_Exercise prompt_: Look for "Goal" in the material below and show each line that contains it.
^^^^
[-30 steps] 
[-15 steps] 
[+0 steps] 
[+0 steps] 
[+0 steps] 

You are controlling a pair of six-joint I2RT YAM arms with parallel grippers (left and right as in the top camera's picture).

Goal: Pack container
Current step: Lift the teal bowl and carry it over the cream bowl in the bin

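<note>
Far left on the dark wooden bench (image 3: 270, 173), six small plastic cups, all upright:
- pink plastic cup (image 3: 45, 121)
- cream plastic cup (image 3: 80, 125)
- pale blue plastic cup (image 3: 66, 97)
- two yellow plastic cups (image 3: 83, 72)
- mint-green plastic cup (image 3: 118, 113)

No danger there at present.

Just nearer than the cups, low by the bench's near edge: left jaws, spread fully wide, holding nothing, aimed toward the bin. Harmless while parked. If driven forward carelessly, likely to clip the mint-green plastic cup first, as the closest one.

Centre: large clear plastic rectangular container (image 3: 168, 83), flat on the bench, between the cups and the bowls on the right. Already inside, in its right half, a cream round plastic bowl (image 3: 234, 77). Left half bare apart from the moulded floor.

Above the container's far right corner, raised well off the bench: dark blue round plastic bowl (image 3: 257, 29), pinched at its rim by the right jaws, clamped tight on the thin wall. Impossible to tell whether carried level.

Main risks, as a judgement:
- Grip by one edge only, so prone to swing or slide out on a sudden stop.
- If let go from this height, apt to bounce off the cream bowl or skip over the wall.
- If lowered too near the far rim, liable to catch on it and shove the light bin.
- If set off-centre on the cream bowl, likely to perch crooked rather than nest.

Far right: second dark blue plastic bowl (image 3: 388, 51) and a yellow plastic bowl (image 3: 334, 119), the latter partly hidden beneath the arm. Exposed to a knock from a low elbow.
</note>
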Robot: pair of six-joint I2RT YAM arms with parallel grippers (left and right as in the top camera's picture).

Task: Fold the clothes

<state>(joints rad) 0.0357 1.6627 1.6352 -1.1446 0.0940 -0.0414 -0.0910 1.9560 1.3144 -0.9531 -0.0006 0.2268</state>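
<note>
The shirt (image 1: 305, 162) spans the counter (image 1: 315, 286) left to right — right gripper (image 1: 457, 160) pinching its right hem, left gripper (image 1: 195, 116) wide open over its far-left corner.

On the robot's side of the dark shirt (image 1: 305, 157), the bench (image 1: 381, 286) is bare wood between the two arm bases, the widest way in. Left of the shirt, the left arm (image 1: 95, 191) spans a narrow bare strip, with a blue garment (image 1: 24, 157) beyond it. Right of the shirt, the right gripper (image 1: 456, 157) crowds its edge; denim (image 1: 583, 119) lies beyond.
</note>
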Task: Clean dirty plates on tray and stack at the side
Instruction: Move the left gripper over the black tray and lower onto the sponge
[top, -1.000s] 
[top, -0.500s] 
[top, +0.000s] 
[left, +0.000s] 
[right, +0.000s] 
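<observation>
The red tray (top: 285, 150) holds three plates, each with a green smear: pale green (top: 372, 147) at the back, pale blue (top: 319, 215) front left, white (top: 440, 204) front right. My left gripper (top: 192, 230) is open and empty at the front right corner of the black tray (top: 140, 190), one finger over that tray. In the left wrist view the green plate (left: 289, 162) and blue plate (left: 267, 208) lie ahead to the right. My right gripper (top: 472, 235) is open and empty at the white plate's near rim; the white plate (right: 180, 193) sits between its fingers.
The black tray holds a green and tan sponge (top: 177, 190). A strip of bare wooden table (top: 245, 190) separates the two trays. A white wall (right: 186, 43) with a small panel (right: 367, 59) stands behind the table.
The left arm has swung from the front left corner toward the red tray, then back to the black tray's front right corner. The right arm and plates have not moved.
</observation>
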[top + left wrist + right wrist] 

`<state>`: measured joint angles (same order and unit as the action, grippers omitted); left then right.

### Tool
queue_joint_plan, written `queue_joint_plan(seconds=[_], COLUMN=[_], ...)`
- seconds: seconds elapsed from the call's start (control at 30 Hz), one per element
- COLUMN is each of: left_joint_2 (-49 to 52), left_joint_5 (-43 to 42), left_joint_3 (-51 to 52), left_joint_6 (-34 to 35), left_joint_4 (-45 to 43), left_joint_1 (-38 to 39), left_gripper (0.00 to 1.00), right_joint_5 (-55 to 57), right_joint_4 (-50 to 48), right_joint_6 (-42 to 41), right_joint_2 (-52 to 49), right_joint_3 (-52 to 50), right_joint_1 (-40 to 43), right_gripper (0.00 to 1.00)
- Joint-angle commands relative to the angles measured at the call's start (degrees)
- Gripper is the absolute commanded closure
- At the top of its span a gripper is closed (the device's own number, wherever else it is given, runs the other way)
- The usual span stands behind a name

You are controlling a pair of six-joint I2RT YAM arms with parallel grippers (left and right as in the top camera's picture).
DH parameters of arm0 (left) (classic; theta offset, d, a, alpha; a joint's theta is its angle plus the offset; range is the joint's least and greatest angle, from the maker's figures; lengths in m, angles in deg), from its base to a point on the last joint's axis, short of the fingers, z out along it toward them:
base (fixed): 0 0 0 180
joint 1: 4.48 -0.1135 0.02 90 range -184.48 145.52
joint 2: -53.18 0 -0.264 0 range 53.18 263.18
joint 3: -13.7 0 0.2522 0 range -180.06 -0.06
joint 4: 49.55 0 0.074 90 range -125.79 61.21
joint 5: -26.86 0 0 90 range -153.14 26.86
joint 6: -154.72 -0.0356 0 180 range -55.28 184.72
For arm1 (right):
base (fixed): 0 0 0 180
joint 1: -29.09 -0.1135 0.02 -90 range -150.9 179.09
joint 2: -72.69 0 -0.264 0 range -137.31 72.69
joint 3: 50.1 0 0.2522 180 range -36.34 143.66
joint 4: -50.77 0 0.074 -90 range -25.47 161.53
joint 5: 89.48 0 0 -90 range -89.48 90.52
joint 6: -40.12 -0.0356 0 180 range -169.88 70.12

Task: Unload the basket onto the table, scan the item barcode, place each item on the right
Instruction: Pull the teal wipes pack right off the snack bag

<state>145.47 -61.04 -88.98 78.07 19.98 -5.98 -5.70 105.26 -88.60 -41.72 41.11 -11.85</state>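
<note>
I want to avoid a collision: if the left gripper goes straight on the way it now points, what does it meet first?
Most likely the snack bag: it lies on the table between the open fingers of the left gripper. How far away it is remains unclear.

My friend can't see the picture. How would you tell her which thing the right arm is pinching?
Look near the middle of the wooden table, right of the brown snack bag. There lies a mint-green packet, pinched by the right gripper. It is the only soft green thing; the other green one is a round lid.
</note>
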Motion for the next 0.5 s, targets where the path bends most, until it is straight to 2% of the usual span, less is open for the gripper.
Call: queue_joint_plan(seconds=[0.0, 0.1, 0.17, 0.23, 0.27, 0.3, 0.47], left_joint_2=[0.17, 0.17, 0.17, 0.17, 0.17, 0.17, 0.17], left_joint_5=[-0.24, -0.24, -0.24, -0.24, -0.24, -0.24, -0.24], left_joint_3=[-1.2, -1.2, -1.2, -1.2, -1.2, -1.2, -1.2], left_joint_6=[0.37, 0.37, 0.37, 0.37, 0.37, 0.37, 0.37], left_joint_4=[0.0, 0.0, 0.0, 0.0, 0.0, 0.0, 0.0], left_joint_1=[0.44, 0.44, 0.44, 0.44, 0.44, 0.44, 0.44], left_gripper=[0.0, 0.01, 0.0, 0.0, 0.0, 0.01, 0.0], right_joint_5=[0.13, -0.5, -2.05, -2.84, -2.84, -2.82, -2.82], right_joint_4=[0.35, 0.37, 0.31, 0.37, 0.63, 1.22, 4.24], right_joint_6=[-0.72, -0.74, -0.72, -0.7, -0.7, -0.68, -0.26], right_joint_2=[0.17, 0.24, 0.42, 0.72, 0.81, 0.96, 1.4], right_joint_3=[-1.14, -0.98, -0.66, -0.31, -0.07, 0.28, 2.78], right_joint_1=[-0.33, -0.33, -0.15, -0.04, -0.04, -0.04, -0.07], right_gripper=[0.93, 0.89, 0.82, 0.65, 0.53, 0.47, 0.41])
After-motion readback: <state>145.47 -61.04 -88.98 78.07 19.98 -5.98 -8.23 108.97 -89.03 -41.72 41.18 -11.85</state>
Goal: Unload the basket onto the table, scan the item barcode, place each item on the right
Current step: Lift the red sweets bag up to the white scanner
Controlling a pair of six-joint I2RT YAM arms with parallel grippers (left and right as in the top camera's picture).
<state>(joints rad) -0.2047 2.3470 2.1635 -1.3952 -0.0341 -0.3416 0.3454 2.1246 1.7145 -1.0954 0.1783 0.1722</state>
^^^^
_Solution_:
Goal: Pack container
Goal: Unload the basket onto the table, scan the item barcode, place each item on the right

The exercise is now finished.